Everything Language and Grammar

Comma with Because

Posted by languageandgrammar on July 30, 2009

I often see writers and editors putting a comma before the word because, for example, This won’t surprise anyone who has known her for a long time, because she has always espoused both liberal and conservative perspectives.

The problem with this construction is that the word because is a subordinating conjunction, which means that it introduces a subordinate, or dependent, clause. When placed after the main clause, also called the independent clause, neither subordinating conjunctions nor subordinate clauses get commas before them. If, however, the subordinating conjunction (and its dependent clause) come at the beginning of a sentence, a comma must be used after the clause.
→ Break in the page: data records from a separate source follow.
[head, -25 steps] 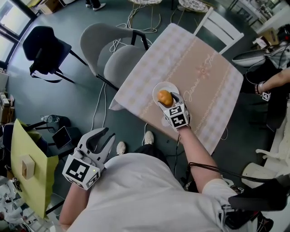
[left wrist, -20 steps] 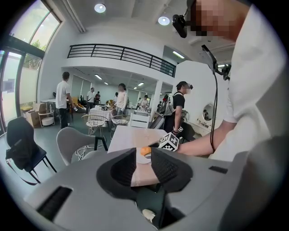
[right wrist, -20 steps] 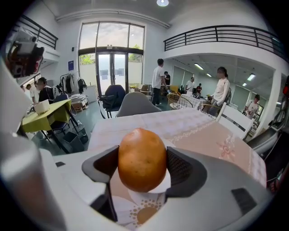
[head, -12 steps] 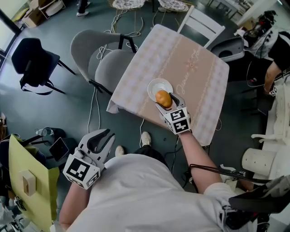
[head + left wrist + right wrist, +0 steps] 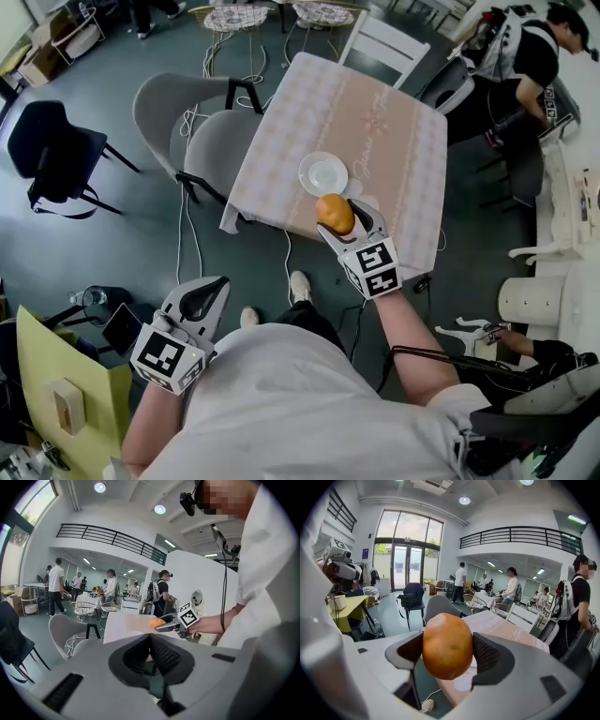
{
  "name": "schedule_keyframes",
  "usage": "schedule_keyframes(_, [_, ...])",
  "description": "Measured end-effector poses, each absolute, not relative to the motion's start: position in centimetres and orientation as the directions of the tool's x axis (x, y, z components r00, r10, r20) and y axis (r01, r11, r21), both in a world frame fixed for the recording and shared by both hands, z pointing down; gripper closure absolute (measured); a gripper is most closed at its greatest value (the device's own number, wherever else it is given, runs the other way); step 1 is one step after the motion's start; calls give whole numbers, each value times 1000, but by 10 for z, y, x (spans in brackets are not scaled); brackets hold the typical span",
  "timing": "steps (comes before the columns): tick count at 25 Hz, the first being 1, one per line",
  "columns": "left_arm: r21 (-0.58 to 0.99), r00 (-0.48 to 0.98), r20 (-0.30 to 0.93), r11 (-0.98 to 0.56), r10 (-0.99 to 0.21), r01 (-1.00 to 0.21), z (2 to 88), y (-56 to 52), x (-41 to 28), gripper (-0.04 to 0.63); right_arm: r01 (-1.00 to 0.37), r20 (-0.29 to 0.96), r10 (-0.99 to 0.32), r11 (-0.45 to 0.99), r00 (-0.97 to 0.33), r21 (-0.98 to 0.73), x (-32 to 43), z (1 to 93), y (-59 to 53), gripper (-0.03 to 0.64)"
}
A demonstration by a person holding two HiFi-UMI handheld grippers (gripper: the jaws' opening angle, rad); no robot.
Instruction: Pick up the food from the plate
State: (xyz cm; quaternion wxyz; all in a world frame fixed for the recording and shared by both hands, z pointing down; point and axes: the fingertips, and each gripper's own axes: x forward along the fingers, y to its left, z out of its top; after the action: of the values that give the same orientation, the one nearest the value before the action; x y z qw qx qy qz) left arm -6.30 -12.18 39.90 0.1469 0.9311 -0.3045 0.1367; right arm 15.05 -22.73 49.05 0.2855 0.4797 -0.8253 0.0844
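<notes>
An orange-brown rounded piece of food (image 5: 335, 213) is pinched between the pads of my right gripper (image 5: 345, 218), which is shut on it. It hangs just off the table's near edge, clear of the plate. In the right gripper view the food (image 5: 447, 641) fills the gap between both pads. The white plate (image 5: 323, 174) lies bare on the pink checked tablecloth (image 5: 375, 122). My left gripper (image 5: 201, 299) hangs low at the left beside my body, jaws shut on nothing. Its pads (image 5: 161, 653) meet in the left gripper view, where the food (image 5: 156, 622) shows far off.
Two grey chairs (image 5: 178, 122) stand at the table's left side and a white chair (image 5: 384, 42) at its far end. A dark chair (image 5: 52, 159) and a yellow table (image 5: 52, 384) are at the left. Cables lie on the floor. A person (image 5: 525, 66) stands at the upper right.
My right gripper has lifted the food off the plate and drawn it back past the table's near edge. The left gripper's jaws have gone from wide open to shut.
</notes>
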Motion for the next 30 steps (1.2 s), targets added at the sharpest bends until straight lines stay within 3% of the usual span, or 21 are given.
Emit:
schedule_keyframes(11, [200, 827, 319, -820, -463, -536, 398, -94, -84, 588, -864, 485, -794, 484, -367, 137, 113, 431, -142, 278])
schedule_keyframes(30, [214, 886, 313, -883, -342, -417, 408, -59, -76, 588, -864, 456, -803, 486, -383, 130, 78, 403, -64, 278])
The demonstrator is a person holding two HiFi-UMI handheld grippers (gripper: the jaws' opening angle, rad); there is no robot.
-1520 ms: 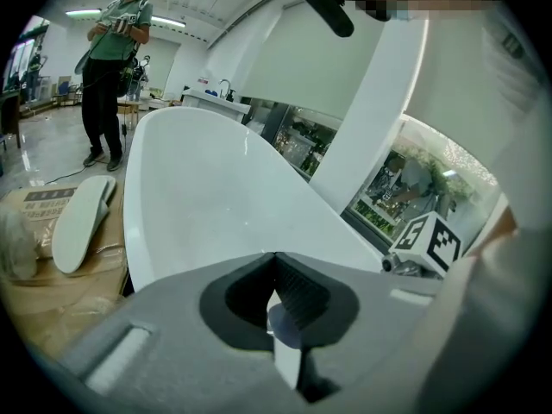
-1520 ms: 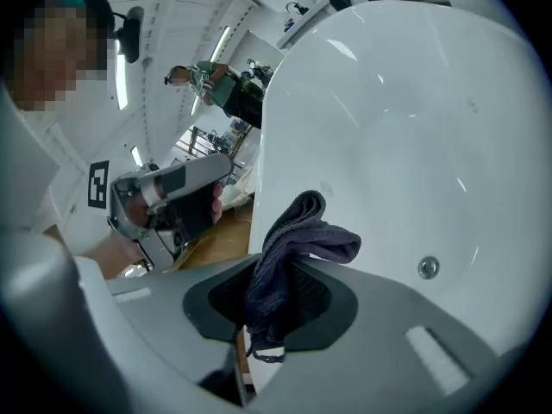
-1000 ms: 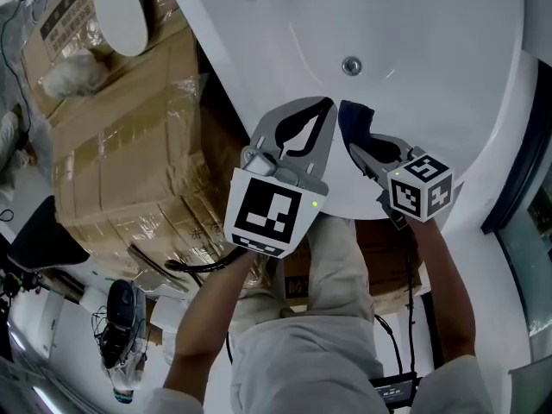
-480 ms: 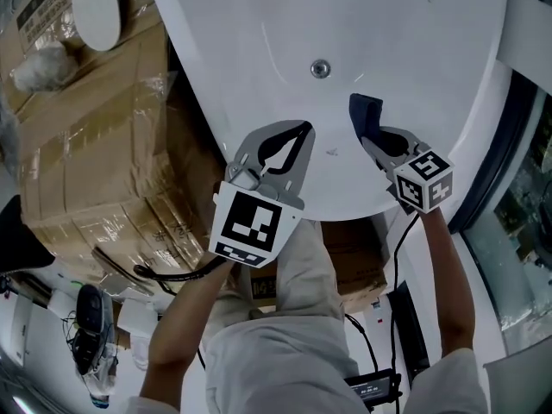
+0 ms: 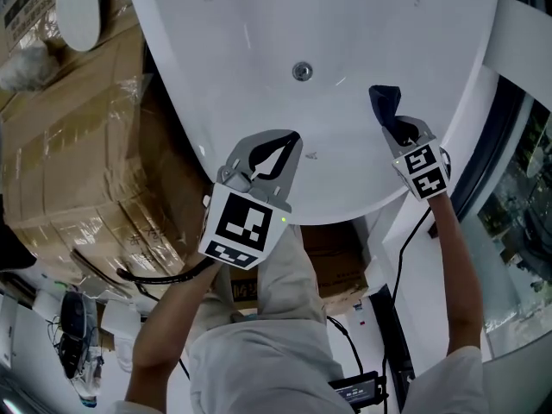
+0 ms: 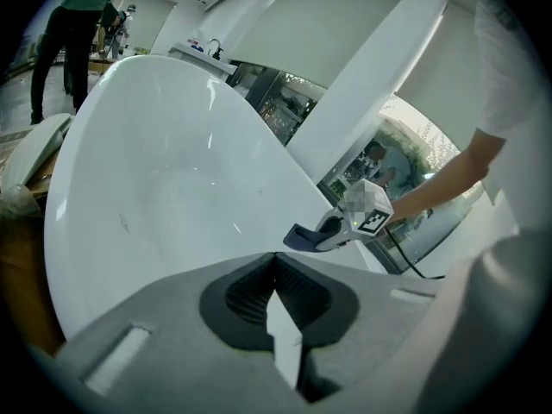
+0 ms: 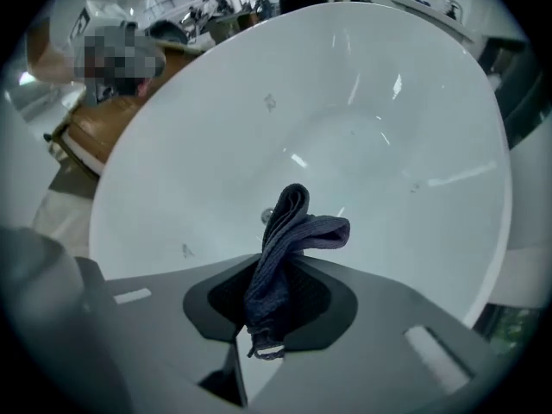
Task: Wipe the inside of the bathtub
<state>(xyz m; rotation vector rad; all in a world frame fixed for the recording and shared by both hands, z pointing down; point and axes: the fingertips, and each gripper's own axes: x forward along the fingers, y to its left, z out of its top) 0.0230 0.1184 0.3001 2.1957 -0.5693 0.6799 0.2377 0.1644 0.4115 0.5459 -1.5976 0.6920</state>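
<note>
The white bathtub (image 5: pixel 259 33) fills the upper half of the head view, with its round metal drain (image 5: pixel 302 70) at the bottom. My right gripper (image 5: pixel 395 126) is shut on a dark blue cloth (image 5: pixel 385 102), which it holds over the tub's inner right side, to the right of the drain. In the right gripper view the cloth (image 7: pixel 289 248) sticks up from between the jaws, in front of the drain (image 7: pixel 267 216). My left gripper (image 5: pixel 291 136) hovers over the near inner slope, shut with nothing in it. The left gripper view shows the right gripper (image 6: pixel 321 234) and the cloth (image 6: pixel 300 235) over the bathtub (image 6: pixel 172 188).
Taped cardboard boxes (image 5: pixel 78 145) stand against the tub's left side, with a white oval lid (image 5: pixel 78 7) on top. A glass wall (image 5: pixel 517 205) runs along the right. Another box (image 5: pixel 336 266) sits under the tub's near end. A person (image 6: pixel 60 33) stands far off.
My right gripper has carried the cloth from just below the drain over to the tub's right side. The left gripper has drawn back a little toward the near rim.
</note>
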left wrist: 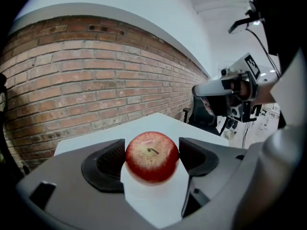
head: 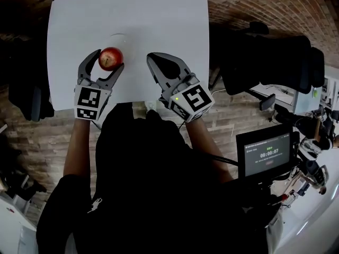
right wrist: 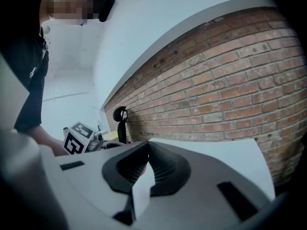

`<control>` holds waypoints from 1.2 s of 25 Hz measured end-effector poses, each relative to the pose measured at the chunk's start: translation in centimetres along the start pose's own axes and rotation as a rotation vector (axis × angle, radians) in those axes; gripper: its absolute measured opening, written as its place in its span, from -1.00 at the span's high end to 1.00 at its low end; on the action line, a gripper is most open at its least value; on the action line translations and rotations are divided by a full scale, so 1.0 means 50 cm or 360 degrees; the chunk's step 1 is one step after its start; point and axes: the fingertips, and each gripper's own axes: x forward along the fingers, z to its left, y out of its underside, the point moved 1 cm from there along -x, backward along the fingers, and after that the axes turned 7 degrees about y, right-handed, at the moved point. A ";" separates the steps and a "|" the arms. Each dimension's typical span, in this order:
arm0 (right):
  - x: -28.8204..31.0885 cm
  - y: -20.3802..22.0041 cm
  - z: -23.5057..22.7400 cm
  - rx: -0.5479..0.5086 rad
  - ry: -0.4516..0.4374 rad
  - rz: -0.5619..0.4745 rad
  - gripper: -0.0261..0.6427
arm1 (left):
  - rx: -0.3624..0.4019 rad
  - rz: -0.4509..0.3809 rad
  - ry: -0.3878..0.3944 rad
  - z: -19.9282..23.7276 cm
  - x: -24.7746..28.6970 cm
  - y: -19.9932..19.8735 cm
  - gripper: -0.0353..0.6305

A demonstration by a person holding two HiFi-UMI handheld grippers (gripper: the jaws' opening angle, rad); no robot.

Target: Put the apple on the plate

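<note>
A red apple (head: 110, 57) with a yellowish top (left wrist: 152, 155) sits between the jaws of my left gripper (head: 109, 60), over the white table (head: 159, 20). In the left gripper view both dark pads (left wrist: 108, 163) press on the apple's sides, so the gripper is shut on it. The faint rim of a white plate (head: 118, 35) shows just beyond the apple, hard to tell from the tabletop. My right gripper (head: 154, 58) hovers to the right of the apple with nothing in it. Its jaws (right wrist: 147, 150) meet at the tips.
A brick wall (left wrist: 96, 71) runs behind the table's far edge. A dark office chair (head: 265, 57) stands at the right. A small screen with a timer (head: 266, 155) sits at the lower right. The person's dark torso fills the near side.
</note>
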 end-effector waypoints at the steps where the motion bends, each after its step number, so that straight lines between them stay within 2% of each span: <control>1: 0.003 0.006 -0.004 0.0002 0.0008 0.0012 0.91 | 0.0006 0.0012 0.0005 0.005 0.006 0.005 -0.18; 8: 0.009 0.040 -0.008 0.0013 0.0059 0.0098 0.91 | 0.0037 0.0100 0.0044 0.025 0.037 0.050 -0.17; 18: 0.004 0.048 -0.011 0.0045 0.0103 0.0136 0.91 | 0.0065 0.0135 0.0119 0.016 0.058 0.052 -0.17; 23: 0.031 0.075 -0.028 0.0082 0.0111 0.0137 0.91 | 0.0082 0.0182 0.0163 0.024 0.097 0.094 -0.18; 30: 0.038 0.101 -0.038 0.0102 0.0147 0.0192 0.91 | 0.0031 0.0181 0.0162 0.045 0.119 0.103 -0.18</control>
So, for our example sentence above, we would have either:

  • This won’t surprise anyone who has known her for a long time because she has always espoused both liberal and conservative perspectives.

OR

  • Because she has always espoused both liberal and conservative perspectives, this won’t surprise anyone who has known her for a long time.

Other examples:

  • I stayed home instead of venturing out for the evening because I was tired.
  • Because I was tired, I stayed home instead of venturing out for the evening.
  • His explanation did not satisfy her but, rather, made her suspicious because she’d just seen a similar plot on the late, late show.
  • Because she’d just seen a similar plot on the late, late show, his explanation did not satisfy her but, rather, made her suspicious.